__Required work__
Please reproduce the data exactly, excluding any pictures it contains.

__Given data__
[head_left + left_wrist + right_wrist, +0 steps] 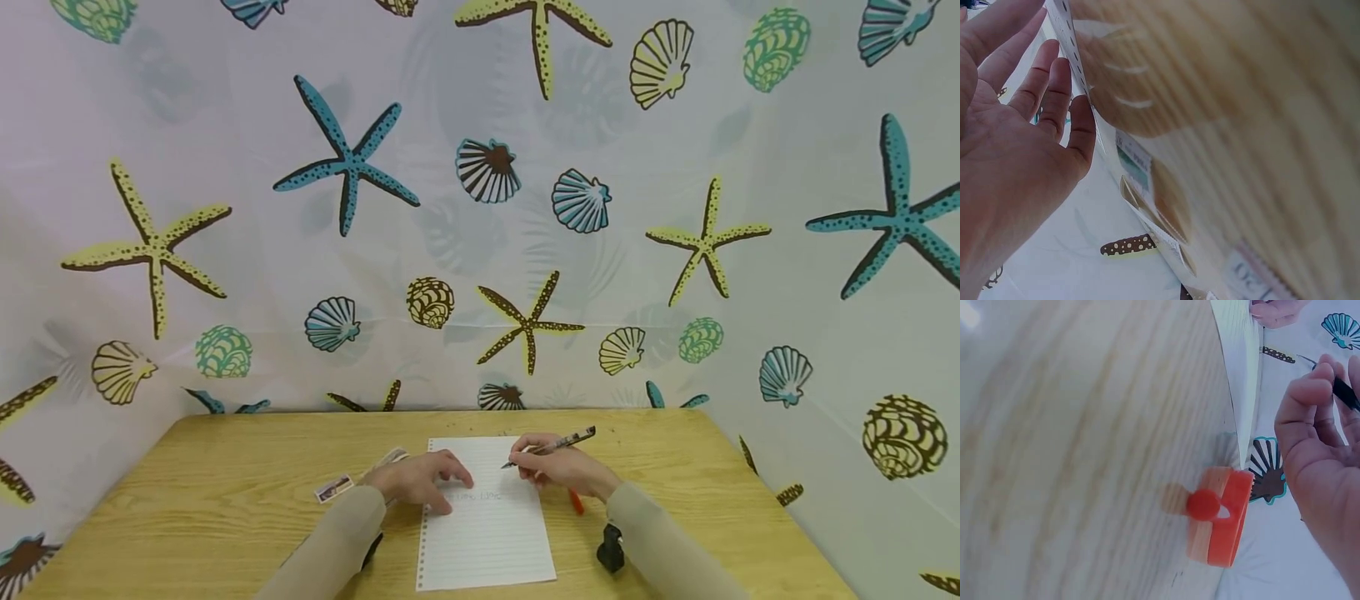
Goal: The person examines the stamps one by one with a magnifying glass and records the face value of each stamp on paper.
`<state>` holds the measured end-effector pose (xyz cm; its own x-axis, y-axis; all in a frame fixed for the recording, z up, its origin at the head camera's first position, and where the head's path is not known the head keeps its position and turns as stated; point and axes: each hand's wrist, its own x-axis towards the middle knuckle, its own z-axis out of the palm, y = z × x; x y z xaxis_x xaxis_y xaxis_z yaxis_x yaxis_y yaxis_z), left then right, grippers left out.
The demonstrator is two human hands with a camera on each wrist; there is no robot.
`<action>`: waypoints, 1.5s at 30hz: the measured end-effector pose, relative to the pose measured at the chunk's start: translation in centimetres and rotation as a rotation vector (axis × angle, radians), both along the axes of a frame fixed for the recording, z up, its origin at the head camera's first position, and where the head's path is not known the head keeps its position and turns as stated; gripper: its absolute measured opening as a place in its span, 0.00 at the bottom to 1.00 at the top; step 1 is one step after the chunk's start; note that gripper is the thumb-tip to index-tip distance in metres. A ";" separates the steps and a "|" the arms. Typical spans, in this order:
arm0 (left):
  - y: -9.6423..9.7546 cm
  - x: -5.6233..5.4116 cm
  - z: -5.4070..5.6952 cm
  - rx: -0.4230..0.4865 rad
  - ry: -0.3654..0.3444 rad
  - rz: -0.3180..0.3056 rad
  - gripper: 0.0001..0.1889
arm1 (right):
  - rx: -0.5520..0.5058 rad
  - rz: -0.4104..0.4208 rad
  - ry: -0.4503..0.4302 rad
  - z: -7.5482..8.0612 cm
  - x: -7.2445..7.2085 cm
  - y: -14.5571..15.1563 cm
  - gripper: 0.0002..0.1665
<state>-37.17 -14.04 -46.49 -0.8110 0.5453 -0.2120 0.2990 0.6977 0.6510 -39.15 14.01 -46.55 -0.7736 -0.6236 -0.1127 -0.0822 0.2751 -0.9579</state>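
With the right hand (558,469), pinches a pen (564,441) over lined paper (487,546) on the table (225,475); with the loosely spread left hand (422,479), touches the paper's left side beside handwriting (483,497).

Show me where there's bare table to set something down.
Bare table lies left of the card, out to the left edge, and right of the right sleeve. Around the paper, it's crowded: left hand, right hand, card, red object.

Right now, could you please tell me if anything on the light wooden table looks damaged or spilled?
Nothing stands out: the white lined paper sheet looks flat and untorn, and no spill shows on the table.
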 end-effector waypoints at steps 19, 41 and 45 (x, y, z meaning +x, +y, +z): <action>0.0 0.1 0.1 -0.012 0.007 0.004 0.19 | 0.004 0.045 0.153 1.3 0.6 1.4 0.21; 0.2 0.3 0.2 -0.022 -0.005 0.028 0.18 | -0.113 -0.041 0.003 0.6 0.3 1.6 0.26; 0.2 0.3 0.1 -0.018 -0.006 0.034 0.19 | -0.089 -0.046 0.058 0.4 0.4 2.0 0.26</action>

__Task solution__
[head_left + left_wrist + right_wrist, +0 steps] 
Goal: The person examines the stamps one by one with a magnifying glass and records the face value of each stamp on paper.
`<state>` holds the measured end-effector pose (xyz cm; its own x-axis, y-axis; all in a frame fixed for the recording, z up, its origin at the head camera's first position, and where the head's path is not known the head keeps its position and turns as stated; point and axes: each hand's wrist, its own x-axis towards the middle knuckle, its own z-axis out of the palm, y = z × x; x y z xaxis_x xaxis_y xaxis_z yaxis_x yaxis_y yaxis_z), left then right, grippers left out.
The demonstrator is two human hands with a camera on each wrist; there is no robot.
`<action>`: waypoints, 1.5s at 30hz: the measured end-effector pose, relative to the pose measured at the chunk's start: translation in centimetres and rotation as a rotation vector (axis × angle, radians), both along the axes of a frame fixed for the recording, z up, its origin at the head camera's first position, and where the head's path is not known the head keeps its position and turns as stated; gripper: its absolute measured opening as a place in its span, 0.00 at the bottom to 1.00 at the top; step 1 is one step after the chunk's start; note that gripper is the thumb-tip to index-tip distance in metres. A ";" separates the steps and a "|" the arms. Typical spans, in this order:
arm0 (left):
  - y: -9.6423..9.7546 cm
  - x: -5.6233..5.4116 cm
  - z: -5.4070..5.6952 cm
  - rx: -0.4230..0.4865 rad
  - ry: -0.3654..0.3444 rad
  - rz: -0.3180..0.3056 rad
  - gripper: 0.0001..0.1889
arm1 (right):
  - rx: -0.5520..0.5058 rad
  - rz: -0.4104..0.4208 rad
  - ry: -0.4503..0.4302 rad
  - z: -7.5482..8.0612 cm
  - x: -7.2445..7.2085 cm
  - y: -14.5571..15.1563 cm
  - gripper: 0.0002..0.1665
<state>-37.17 -14.04 -46.49 -0.8110 0.5453 -0.2120 0.2990 0.6977 0.6510 -39.15 14.01 -46.55 -0.7736 -0.6236 -0.1127 -0.0822 0.2751 -0.9579</state>
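With the right hand (558,469), pinches a pen (564,441) over lined paper (487,546) on the table (225,475); with the loosely spread left hand (422,479), touches the paper's left side beside handwriting (483,497).

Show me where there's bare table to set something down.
Bare table lies left of the card, out to the left edge, and right of the right sleeve. Around the paper, it's crowded: left hand, right hand, card, red object.

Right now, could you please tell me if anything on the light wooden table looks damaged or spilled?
Nothing stands out: the white lined paper sheet looks flat and untorn, and no spill shows on the table.
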 end-effector waypoints at steps 19, 41 and 45 (x, y, z meaning +x, +y, +z): <action>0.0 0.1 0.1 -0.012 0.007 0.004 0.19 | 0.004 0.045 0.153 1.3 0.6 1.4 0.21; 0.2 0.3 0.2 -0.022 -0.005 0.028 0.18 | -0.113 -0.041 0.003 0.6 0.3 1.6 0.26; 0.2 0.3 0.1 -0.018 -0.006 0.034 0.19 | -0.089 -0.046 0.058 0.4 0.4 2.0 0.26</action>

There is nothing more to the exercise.